### Task statement
Copy the data exactly; pictures stay out of the copy.

━━ Source material ━━

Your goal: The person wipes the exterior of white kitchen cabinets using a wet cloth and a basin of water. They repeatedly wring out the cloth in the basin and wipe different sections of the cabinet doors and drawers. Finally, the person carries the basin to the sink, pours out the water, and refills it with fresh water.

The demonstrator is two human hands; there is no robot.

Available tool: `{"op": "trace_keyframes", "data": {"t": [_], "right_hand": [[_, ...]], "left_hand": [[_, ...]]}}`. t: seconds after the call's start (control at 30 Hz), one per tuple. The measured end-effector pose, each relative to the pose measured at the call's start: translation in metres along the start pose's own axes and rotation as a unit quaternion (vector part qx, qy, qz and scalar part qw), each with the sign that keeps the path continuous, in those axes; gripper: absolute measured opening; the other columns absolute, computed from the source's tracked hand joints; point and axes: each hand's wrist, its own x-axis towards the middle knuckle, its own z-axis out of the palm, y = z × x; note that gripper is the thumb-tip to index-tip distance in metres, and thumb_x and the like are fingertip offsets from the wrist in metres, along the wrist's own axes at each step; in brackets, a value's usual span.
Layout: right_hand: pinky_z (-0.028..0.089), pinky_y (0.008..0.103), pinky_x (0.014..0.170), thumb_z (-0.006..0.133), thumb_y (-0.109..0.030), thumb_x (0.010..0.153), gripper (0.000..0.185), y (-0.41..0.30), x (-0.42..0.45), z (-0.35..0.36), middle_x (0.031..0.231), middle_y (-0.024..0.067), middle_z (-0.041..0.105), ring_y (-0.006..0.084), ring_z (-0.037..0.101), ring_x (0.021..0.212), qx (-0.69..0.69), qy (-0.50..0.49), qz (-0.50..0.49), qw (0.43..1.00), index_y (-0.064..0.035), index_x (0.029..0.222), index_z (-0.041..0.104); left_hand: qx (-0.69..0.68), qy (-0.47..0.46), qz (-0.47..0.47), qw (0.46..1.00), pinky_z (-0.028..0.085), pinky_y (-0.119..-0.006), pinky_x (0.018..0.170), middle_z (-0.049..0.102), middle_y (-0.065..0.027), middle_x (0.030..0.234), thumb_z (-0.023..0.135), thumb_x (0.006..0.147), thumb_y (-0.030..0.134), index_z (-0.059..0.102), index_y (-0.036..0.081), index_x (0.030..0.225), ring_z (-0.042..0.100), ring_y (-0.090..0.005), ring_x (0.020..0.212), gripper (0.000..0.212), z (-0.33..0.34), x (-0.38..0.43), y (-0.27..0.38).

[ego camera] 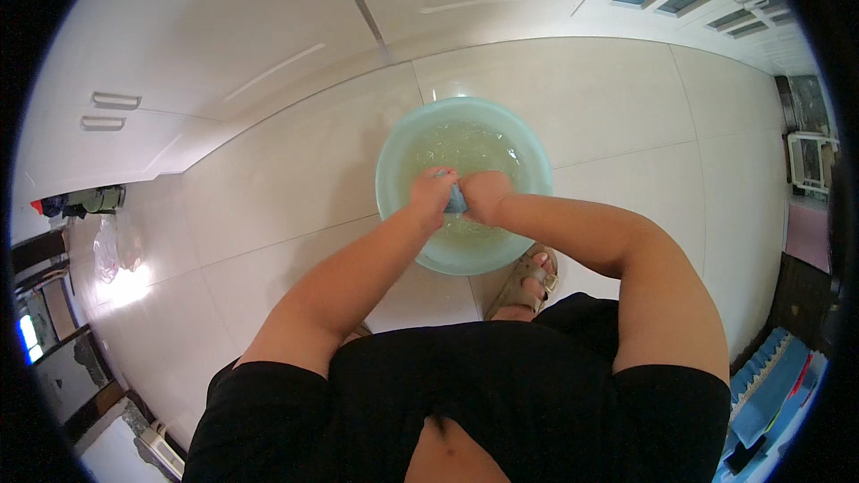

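My left hand (433,196) and my right hand (484,196) are both closed around a grey-blue cloth (456,200). A short bunched stretch of it shows between my fists; the rest is hidden inside my fingers. Both fists are over a round pale-green plastic basin (403,147) on the floor. Cloudy yellowish water (463,147) in the basin has ripples and glints on its surface. Whether the cloth's lower part touches the water, I cannot tell.
Light floor tiles (288,181) surround the basin. White cabinet doors (255,27) run along the far side. My sandalled foot (530,282) is close to the basin's near right edge. Clear plastic bags (115,248) lie at the left, and blue fabric (768,389) is at the lower right.
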Motion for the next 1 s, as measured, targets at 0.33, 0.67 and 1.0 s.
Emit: {"op": "trace_keyframes", "data": {"t": [0.33, 0.67, 1.0], "right_hand": [[0.031, 0.0223, 0.039, 0.067, -0.016, 0.063, 0.024, 0.012, -0.027, -0.042, 0.067, 0.0028, 0.055, 0.0118, 0.050, 0.050, 0.553, -0.297, 0.109, 0.771, -0.0084, 0.083, 0.058], [0.042, 0.0326, 0.047, 0.072, -0.034, 0.061, 0.032, -0.022, -0.024, -0.076, 0.064, 0.0080, 0.057, 0.0198, 0.054, 0.054, 0.236, -0.221, 0.074, 0.943, -0.0067, 0.074, 0.061], [0.048, 0.0411, 0.063, 0.057, -0.021, 0.068, 0.015, -0.028, -0.037, -0.091, 0.077, 0.0131, 0.064, 0.0295, 0.062, 0.074, -0.192, 0.035, -0.084, 0.977, -0.0114, 0.076, 0.065]], "left_hand": [[0.554, -0.223, 0.599, 0.533, 0.041, -0.039, 0.089, 0.037, -0.0185, 0.127, 0.073, 0.060, 0.017, 0.049, 0.011, 0.118, 0.044, -0.0343, 0.111, 0.063, -0.035, -0.067, 0.101], [0.616, -0.177, 0.353, 0.682, 0.047, -0.040, 0.068, 0.061, -0.0128, 0.086, 0.062, 0.069, 0.025, 0.056, 0.013, 0.101, 0.059, -0.0310, 0.081, 0.035, -0.027, -0.048, 0.059], [0.419, -0.197, 0.160, 0.872, 0.043, -0.036, 0.057, 0.058, -0.0120, 0.065, 0.069, 0.056, 0.015, 0.059, 0.001, 0.068, 0.055, -0.0227, 0.060, 0.021, -0.005, -0.063, 0.068]]}}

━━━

### Expected output
Your goal: The person wipes the exterior of white kitchen cabinets using a wet cloth and a basin of water. They repeatedly wring out the cloth in the basin and wipe different sections of the cabinet doors and drawers. Finally, the person carries the basin to the sink, pours out the water, and refills it with fresh water.

The demonstrator is two human hands; there is no robot.

Available tool: `{"op": "trace_keyframes", "data": {"t": [_], "right_hand": [[_, ...]], "left_hand": [[_, ...]]}}`. t: seconds after the call's start (control at 30 Hz), one per tuple. The measured end-effector pose, each relative to the pose measured at the call's start: translation in metres along the start pose's own axes and rotation as a unit quaternion (vector part qx, qy, qz and scalar part qw), each with the sign that keeps the path continuous, in those axes; gripper: absolute measured opening; the other columns absolute, computed from the source's tracked hand joints; point and axes: each hand's wrist, its own x-axis towards the middle knuckle, its own z-axis out of the palm, y = z × x; note that gripper is the thumb-tip to index-tip distance in metres, and thumb_x and the like are fingertip offsets from the wrist in metres, along the wrist's own axes at each step; in brackets, a value's usual span.
Layout: right_hand: pinky_z (-0.028..0.089), pinky_y (0.008..0.103), pinky_x (0.014..0.170), thumb_z (-0.006..0.133), thumb_y (-0.109..0.030), thumb_x (0.010..0.153), gripper (0.000..0.185), y (-0.41..0.30), x (-0.42..0.45), z (-0.35..0.36), middle_x (0.031..0.231), middle_y (-0.024..0.067), middle_z (-0.041..0.105), ring_y (-0.006..0.084), ring_z (-0.037..0.101), ring_x (0.021..0.212), qx (-0.69..0.69), qy (-0.50..0.49), qz (-0.50..0.49), qw (0.43..1.00), index_y (-0.064..0.035), index_x (0.029..0.222), index_z (-0.041..0.104); left_hand: qx (-0.69..0.68), qy (-0.47..0.46), qz (-0.47..0.47), qw (0.46..1.00), pinky_z (-0.028..0.085), pinky_y (-0.119..-0.006), pinky_x (0.018..0.170), middle_z (-0.049..0.102), middle_y (-0.065..0.027), middle_x (0.030..0.234), thumb_z (-0.023..0.135), thumb_x (0.006..0.147), thumb_y (-0.030..0.134), index_z (-0.059..0.102), index_y (-0.036..0.081), index_x (0.030..0.225), ring_z (-0.042..0.100), ring_y (-0.090..0.005), ring_x (0.020..0.212), gripper (0.000..0.212), z (-0.33..0.34), x (-0.38..0.43), y (-0.27..0.38).

[ego camera] 

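My left hand (433,196) and my right hand (484,196) are both closed around a grey-blue cloth (456,200). A short bunched stretch of it shows between my fists; the rest is hidden inside my fingers. Both fists are over a round pale-green plastic basin (403,147) on the floor. Cloudy yellowish water (463,147) in the basin has ripples and glints on its surface. Whether the cloth's lower part touches the water, I cannot tell.
Light floor tiles (288,181) surround the basin. White cabinet doors (255,27) run along the far side. My sandalled foot (530,282) is close to the basin's near right edge. Clear plastic bags (115,248) lie at the left, and blue fabric (768,389) is at the lower right.
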Motion for the next 1 s, as measured, targets at 0.33, 0.67 and 1.0 s.
Emit: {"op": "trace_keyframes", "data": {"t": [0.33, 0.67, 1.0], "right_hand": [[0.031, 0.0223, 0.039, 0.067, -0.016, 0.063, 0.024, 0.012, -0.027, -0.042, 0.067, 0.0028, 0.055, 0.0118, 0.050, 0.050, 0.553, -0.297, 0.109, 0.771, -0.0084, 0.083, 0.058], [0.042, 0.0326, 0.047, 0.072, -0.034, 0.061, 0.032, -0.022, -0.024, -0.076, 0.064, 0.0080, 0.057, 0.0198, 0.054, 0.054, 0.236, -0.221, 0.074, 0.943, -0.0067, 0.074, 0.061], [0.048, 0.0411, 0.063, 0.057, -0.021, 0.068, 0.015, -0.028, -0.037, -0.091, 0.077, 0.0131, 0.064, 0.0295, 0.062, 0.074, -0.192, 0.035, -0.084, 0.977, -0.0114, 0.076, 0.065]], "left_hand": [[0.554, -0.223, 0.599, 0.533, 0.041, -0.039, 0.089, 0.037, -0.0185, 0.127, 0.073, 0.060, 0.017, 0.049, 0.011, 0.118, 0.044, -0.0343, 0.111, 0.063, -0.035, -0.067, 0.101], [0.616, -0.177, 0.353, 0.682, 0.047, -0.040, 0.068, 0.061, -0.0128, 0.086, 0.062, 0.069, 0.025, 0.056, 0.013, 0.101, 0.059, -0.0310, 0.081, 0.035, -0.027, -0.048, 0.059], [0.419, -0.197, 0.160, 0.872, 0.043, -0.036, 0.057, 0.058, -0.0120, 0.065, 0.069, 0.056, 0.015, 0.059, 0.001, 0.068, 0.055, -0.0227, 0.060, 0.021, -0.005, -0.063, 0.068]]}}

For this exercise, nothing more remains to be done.